Enhanced anti-interference capabilities are a key requirement for fall prevention stability. Complex environments often contain interference factors such as strong light, reflective surfaces, and glass doors, which can distort sensor data. Hyundai's smart machine for cleaning with electricity improves anti-interference through dual hardware and software optimization: On the hardware side, it uses LiDAR and infrared sensors resistant to ambient light interference, for example, by adjusting the laser wavelength or adding filters to reduce signal noise under direct sunlight; on the software side, it introduces a "data cleaning algorithm" to filter and remove outliers from sensor data in real time. For example, when the reading of an infrared sensor suddenly changes, the algorithm combines data from adjacent sensors to determine the reliability of the reading; if it is unreliable, it automatically corrects or ignores it.

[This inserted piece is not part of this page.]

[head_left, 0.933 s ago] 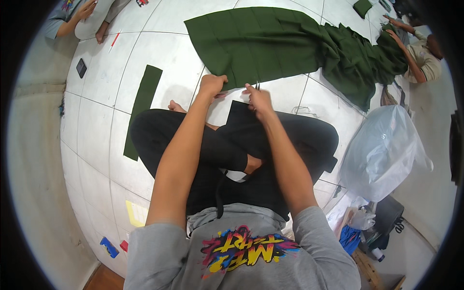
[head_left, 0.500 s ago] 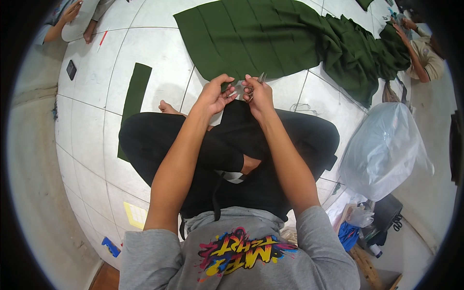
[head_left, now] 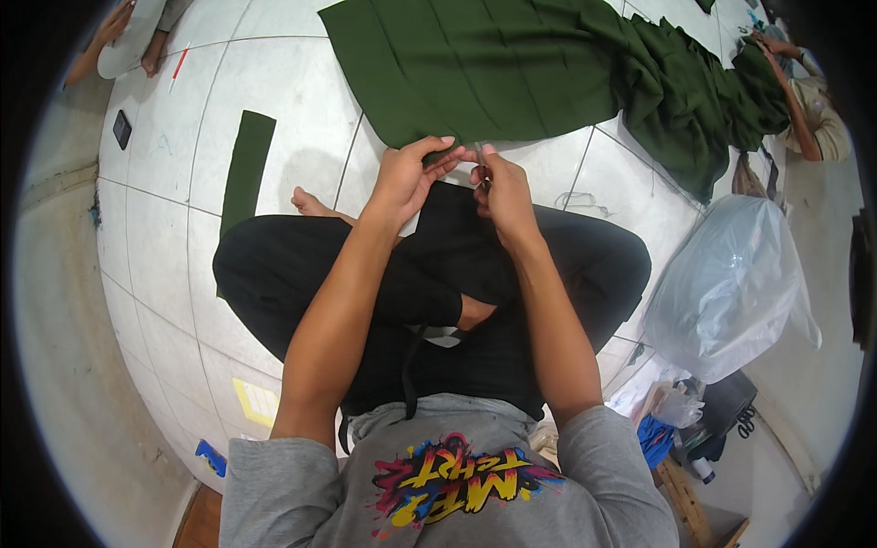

User-defined safety zones provide a personalized supplement to fall prevention. The location of stairs and furniture layouts vary significantly between homes, making it difficult for general algorithms to cover all scenarios. Hyundai's smart machine for cleaning with electricity offers features such as "virtual walls" and "no-go zones" through its app, allowing users to manually mark dangerous areas such as stairwells and pet activity areas. The Smart Machine for Cleaning with Electricity combines user-defined areas with sensor detection data during operation, forming a dual protection mechanism: even if a sensor fails to detect an edge due to a malfunction, it will automatically stop upon entering a user-defined no-go zone, thus preventing falls.
From sensor fusion to dynamic modeling, from intelligent decision-making to anti-interference optimization, the Smart Machine for Cleaning with Electricity's anti-fall algorithm has formed a complete closed loop of "perception-decision-execution-learning." This technological upgrade not only significantly reduces the risk of falls in complex environments but also drives the Smart Machine for Cleaning with Electricity's evolution from "passive obstacle avoidance" to "active safety," providing users with a more reliable and intelligent cleaning experience.